EXERCISE INSTRUCTIONS:
Search the data below for the word "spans" and copy each line that holds it.

(Data extracted from a collection)
==============================

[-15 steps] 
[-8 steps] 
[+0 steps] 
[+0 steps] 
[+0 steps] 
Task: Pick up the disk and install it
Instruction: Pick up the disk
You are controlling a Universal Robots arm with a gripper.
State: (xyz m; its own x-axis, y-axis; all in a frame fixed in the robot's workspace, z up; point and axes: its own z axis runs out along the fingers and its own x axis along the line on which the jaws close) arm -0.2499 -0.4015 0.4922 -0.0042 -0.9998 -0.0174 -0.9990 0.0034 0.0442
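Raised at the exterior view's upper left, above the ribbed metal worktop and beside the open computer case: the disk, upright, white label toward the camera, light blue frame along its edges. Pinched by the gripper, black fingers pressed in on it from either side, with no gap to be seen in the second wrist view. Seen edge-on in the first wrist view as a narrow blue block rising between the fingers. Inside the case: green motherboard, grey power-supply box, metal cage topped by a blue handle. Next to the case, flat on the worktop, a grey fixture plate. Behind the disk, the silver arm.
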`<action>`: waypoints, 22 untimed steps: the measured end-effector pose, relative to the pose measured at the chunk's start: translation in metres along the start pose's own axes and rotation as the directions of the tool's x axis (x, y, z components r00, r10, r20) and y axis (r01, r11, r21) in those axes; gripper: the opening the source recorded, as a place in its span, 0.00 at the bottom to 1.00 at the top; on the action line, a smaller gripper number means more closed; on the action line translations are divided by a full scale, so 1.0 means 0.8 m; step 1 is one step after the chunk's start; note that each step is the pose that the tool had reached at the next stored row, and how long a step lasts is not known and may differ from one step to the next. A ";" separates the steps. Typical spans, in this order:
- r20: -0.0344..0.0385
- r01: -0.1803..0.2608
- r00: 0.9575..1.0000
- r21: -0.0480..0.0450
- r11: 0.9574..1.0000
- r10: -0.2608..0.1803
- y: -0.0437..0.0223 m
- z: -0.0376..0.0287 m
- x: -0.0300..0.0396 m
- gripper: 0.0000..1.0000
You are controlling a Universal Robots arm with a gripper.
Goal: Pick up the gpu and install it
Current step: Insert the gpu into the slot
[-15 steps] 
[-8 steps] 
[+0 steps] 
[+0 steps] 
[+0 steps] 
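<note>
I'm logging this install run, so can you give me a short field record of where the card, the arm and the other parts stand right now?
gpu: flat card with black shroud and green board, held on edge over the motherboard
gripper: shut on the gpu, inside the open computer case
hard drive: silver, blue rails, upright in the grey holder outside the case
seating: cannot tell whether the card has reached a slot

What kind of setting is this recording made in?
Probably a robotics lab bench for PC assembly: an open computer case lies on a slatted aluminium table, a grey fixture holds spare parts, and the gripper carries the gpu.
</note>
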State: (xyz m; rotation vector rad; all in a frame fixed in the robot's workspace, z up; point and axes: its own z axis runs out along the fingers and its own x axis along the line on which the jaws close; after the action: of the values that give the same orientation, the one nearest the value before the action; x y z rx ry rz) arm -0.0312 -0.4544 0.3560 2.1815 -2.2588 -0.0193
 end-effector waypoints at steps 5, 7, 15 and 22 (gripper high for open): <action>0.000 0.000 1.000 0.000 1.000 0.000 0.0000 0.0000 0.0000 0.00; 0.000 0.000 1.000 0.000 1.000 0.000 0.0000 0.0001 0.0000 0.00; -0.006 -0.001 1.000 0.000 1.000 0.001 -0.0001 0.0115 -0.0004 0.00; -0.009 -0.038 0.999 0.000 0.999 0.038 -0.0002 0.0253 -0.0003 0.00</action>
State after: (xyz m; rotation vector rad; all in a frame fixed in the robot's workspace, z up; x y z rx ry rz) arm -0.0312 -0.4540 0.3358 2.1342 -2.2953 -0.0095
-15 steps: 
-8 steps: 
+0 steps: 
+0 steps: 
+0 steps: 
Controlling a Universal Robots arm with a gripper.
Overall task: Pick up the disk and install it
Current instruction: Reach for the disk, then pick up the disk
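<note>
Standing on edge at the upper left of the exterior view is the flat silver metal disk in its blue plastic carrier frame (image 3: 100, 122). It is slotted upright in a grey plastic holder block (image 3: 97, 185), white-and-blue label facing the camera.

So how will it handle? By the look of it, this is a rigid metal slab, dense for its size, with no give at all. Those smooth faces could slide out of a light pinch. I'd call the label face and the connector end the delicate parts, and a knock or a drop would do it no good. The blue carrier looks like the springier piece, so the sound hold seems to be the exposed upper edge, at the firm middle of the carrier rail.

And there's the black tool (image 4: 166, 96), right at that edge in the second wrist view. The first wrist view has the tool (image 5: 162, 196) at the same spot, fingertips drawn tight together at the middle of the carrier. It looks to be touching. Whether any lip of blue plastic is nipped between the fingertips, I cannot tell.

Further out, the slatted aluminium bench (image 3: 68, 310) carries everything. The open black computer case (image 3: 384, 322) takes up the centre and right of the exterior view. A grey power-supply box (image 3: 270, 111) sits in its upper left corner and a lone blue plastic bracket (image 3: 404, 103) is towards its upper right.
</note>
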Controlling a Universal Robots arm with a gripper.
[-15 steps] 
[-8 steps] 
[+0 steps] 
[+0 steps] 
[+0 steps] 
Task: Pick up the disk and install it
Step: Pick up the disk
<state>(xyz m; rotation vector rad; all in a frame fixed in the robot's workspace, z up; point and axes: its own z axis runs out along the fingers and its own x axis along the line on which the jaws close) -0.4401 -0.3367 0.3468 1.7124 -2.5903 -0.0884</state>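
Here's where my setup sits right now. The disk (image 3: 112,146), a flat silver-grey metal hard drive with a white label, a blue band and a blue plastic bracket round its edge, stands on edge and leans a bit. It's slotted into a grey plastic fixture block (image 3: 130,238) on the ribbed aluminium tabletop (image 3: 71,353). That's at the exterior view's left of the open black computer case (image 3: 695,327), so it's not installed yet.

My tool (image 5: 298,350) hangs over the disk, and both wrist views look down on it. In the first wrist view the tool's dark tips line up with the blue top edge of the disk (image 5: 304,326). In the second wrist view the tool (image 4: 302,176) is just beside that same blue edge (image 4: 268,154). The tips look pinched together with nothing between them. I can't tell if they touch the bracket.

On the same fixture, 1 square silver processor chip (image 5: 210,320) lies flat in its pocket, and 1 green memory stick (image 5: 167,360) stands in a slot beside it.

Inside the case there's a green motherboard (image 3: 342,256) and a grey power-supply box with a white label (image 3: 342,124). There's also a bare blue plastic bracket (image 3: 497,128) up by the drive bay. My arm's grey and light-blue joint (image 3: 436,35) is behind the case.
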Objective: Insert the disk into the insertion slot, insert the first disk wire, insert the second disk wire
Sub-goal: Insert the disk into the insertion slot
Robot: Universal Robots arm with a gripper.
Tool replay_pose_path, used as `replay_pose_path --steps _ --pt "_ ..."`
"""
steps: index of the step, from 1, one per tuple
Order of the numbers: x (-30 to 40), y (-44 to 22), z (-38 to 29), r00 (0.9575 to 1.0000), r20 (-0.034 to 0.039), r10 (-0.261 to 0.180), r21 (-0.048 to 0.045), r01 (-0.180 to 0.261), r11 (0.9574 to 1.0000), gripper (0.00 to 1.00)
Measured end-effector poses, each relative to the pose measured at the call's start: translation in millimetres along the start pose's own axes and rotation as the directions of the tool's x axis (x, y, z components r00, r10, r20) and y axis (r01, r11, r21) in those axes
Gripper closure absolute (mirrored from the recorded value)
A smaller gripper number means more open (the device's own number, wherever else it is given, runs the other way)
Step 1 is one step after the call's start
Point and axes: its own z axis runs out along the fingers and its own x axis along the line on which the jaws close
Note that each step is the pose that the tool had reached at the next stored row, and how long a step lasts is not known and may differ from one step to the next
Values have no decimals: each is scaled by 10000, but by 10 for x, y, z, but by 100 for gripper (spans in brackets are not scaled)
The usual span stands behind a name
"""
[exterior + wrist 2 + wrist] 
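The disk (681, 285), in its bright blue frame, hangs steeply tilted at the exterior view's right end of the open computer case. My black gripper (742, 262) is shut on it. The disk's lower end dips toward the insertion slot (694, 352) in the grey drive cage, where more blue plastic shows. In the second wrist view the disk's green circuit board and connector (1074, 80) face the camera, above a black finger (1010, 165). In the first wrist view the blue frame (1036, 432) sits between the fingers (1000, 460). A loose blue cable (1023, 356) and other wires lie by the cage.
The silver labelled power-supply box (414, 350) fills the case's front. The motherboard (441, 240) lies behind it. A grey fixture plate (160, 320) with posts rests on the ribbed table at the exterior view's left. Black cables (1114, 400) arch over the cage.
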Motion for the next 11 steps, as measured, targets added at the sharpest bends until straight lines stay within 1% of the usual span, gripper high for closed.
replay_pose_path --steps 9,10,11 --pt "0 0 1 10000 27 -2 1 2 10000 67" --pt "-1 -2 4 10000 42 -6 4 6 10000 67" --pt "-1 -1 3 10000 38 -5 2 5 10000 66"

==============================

ANSWER TO THE PROBLEM:
`<action>`: waypoints, 22 untimed steps: the measured end-effector pose, relative to the pose measured at the chunk's start: translation in metres along the start pose's own axes and rotation as the directions of the tool's x axis (x, y, z components r00, r10, r20) and y axis (r01, r11, r21) in those axes; gripper: the opening the source recorded, as a place in its span, 0.00 at the bottom to 1.00 at the top; on the action line, a smaller gripper number means more closed; on the action line translations are divided by a full scale, so 1.0 means 0.8 m; step 1 is one step after the chunk's start; note that each step is the pose that the tool had reached at the next stored row, and how long a step lasts is not known and may differ from one step to the next. A ";" separates the steps. Typical spans, in this order:
Values have no decimals: each is scaled by 10000, but by 10 for x, y, z, but by 100 for gripper (spans in brackets are not scaled)

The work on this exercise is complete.